> _What needs to be done_
Your response must consist of the listing below, repeated exactly.

> _Dataset extract_
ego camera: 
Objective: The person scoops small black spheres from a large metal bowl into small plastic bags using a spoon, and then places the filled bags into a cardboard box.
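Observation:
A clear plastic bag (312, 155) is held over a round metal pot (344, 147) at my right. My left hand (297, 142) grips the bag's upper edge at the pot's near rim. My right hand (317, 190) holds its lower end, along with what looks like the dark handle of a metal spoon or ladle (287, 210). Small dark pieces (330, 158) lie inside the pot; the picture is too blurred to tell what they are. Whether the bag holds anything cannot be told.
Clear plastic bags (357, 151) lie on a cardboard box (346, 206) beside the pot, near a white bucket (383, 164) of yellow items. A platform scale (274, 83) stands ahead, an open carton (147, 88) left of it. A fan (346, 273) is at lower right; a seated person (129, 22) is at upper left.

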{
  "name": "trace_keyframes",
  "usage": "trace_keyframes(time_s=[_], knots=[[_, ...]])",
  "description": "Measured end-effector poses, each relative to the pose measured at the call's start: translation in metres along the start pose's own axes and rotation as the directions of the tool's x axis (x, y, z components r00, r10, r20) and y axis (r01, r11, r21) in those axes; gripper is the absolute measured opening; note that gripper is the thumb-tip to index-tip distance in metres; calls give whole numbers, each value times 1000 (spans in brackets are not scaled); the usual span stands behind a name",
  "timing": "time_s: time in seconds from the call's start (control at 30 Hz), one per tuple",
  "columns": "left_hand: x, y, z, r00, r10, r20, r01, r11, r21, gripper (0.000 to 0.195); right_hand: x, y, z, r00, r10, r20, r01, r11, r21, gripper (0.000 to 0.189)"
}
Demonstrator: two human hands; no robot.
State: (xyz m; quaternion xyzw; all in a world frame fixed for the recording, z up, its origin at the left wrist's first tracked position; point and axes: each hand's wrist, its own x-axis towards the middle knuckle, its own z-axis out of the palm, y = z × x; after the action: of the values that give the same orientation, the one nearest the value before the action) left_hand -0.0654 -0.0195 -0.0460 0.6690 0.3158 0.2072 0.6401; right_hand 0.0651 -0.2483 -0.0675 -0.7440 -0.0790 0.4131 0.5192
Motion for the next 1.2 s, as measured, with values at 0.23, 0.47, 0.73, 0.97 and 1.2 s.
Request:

> _Task result_
ego camera: 
Objective: The person scoops small black spheres from a large metal bowl into small plastic bags using a spoon, and then places the filled bags into a cardboard box.
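Observation:
A clear plastic bag (312, 155) is held over a round metal pot (344, 147) at my right. My left hand (297, 142) grips the bag's upper edge at the pot's near rim. My right hand (317, 190) holds its lower end, along with what looks like the dark handle of a metal spoon or ladle (287, 210). Small dark pieces (330, 158) lie inside the pot; the picture is too blurred to tell what they are. Whether the bag holds anything cannot be told.
Clear plastic bags (357, 151) lie on a cardboard box (346, 206) beside the pot, near a white bucket (383, 164) of yellow items. A platform scale (274, 83) stands ahead, an open carton (147, 88) left of it. A fan (346, 273) is at lower right; a seated person (129, 22) is at upper left.
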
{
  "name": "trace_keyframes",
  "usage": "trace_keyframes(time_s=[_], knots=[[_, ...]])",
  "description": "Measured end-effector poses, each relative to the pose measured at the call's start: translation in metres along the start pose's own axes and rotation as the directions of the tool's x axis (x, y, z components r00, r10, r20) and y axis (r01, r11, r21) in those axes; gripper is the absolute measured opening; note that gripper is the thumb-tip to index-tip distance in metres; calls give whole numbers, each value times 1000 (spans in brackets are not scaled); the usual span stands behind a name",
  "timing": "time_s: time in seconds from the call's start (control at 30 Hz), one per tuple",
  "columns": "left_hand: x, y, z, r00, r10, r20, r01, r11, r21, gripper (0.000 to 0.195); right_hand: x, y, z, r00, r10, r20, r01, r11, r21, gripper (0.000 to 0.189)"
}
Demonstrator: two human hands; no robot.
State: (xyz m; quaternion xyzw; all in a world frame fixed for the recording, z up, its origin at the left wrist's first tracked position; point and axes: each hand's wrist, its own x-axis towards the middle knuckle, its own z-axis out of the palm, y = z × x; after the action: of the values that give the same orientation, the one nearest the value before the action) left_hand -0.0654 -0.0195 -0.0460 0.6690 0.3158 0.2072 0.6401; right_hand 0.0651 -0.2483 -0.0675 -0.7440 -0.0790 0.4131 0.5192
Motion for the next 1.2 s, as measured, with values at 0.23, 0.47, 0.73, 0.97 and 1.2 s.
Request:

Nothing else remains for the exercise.